— ACTION ITEM —
Please restate the listing word for word, omitting the images.

— MATERIAL PROVIDED —
▶

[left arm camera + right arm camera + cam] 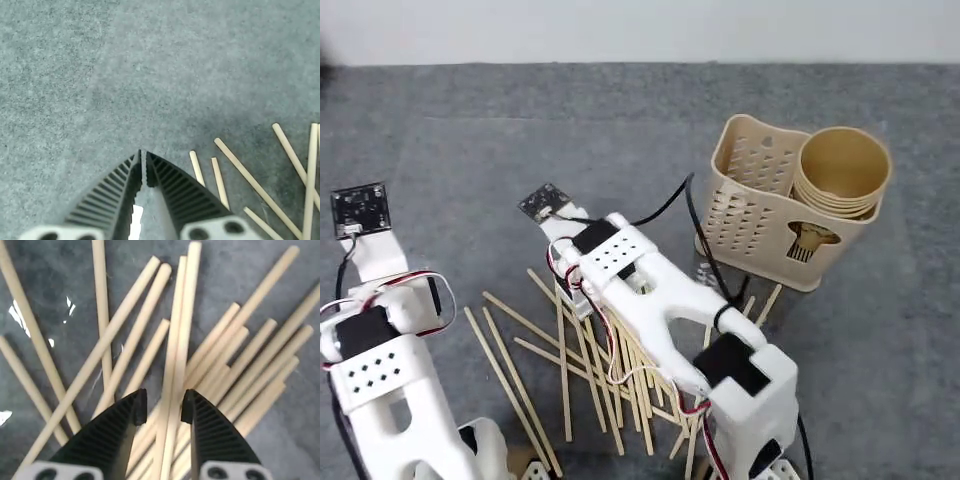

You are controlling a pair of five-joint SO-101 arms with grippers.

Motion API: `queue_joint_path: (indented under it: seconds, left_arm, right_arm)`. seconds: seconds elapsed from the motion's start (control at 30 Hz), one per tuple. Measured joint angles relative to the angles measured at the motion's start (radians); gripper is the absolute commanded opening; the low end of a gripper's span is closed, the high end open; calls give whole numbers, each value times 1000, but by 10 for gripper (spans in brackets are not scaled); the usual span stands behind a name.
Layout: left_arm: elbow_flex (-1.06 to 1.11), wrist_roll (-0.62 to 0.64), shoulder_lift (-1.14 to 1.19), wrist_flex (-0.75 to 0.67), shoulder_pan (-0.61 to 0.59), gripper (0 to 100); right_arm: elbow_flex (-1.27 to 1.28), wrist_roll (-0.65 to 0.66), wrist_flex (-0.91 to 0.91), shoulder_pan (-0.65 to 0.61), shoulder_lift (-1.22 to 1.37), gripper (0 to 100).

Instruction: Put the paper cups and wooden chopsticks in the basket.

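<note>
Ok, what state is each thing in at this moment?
Basket, upright on the table.
Paper cups, stacked, standing in the basket.
Chopsticks, lying loose in a pile on the table.
Left gripper, shut, empty.
Right gripper, open, straddling chopsticks in the pile.

Left tool pinched closed, right tool parted and pointing downward.

Robotics lab bench, grey felt mat, white arms
</note>
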Motion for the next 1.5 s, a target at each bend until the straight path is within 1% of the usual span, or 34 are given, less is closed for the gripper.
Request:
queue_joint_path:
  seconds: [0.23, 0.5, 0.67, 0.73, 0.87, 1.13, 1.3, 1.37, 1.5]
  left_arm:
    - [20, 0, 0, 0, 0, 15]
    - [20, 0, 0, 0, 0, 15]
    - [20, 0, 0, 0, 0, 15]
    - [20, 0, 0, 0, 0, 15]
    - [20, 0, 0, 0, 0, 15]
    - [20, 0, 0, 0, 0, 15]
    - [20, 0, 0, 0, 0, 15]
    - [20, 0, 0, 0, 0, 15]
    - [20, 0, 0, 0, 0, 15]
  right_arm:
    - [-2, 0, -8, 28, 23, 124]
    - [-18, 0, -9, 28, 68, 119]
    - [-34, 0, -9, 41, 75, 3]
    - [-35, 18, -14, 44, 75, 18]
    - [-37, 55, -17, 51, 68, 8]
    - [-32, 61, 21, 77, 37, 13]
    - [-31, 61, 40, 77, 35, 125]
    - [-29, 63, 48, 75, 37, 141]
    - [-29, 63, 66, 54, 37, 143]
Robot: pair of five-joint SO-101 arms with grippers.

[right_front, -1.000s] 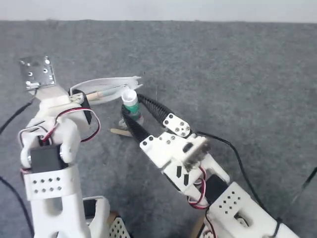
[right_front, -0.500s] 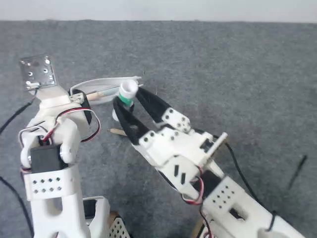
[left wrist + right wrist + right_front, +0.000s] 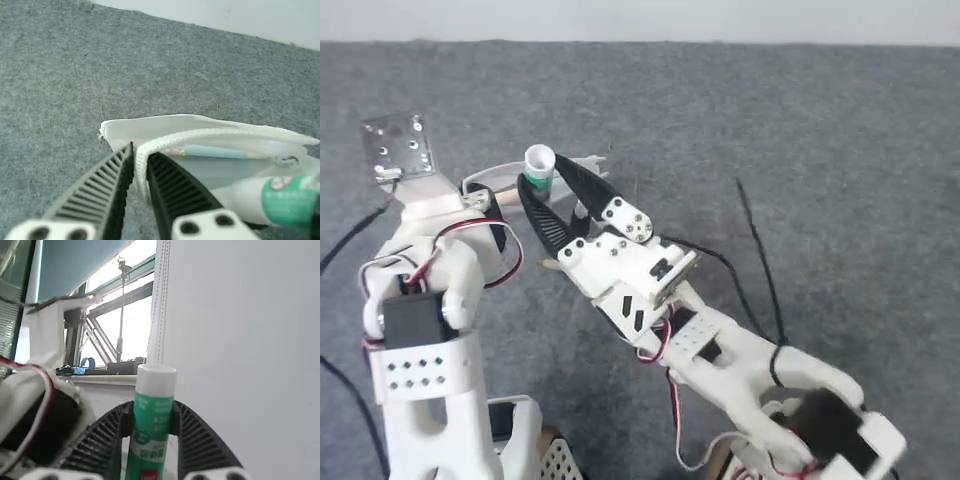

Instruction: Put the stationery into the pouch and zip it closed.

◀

— ANSWER BELOW —
[left arm camera + right arm camera + cam] 

You are controlling a pair of five-joint SO-101 arms with grippers.

Motion API: `queue_joint_path: (indented under it: seconds, left_arm, right_arm)`. seconds: seconds elapsed from the motion's start (control at 30 Hz), one per tuple. Measured joint angles relative to the angles measured at the motion's start (radians); gripper is the absolute commanded opening; the low end of a gripper's span is closed, the high end open; calls give whole numbers, each value times 1000, but by 10 for gripper (spans in brackets are not scaled); the usual span stands behind a name.
Layout: left_arm: elbow_flex (-1.06 to 1.11), wrist_roll (-0.62 to 0.64), shoulder_lift (-1.14 to 1.19), wrist_flex (-0.75 to 0.67), shoulder_pan (-0.61 to 0.59), gripper (0 to 100); right_arm: elbow_flex (-1.27 to 1.28), wrist_roll (-0.65 to 0.66), wrist_flex (-0.91 to 0.91), shoulder_pan (-0.65 to 0.61), shoulder_lift (-1.22 to 1.37), gripper (0 to 100).

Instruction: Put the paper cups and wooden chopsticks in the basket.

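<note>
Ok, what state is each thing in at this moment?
Basket, upright on the table.
Paper cups, stacked, standing in the basket.
Chopsticks, lying loose in a pile on the table.
Left gripper, shut, empty.
Right gripper, open, straddling chopsticks in the pile.

Left tool pinched closed, right tool parted and pointing downward.

Robotics lab bench, grey felt mat, white arms
</note>
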Motion for the next 1.5 s, a target at each bend until the straight path is within 1% of the usual span, or 34 are given, less is closed for the gripper.
Request:
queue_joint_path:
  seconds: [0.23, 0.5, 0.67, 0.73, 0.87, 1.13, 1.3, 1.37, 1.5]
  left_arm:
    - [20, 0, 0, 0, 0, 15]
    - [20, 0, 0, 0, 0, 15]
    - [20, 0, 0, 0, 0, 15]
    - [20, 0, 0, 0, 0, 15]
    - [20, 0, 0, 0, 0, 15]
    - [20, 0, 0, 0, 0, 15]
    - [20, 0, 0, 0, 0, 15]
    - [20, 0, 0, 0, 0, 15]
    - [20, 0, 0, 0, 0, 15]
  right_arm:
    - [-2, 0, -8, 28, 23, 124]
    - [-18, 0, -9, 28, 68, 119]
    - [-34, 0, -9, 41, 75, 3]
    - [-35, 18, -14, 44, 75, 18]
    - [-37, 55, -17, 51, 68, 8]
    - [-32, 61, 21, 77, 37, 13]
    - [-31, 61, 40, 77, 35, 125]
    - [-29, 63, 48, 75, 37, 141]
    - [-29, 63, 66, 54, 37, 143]
Robot: pair of five-joint SO-101 arms with grippers.

[right_front, -1.000s] 
[right_front, -0.500s] 
[left wrist + right wrist + right_front, +0.000s] 

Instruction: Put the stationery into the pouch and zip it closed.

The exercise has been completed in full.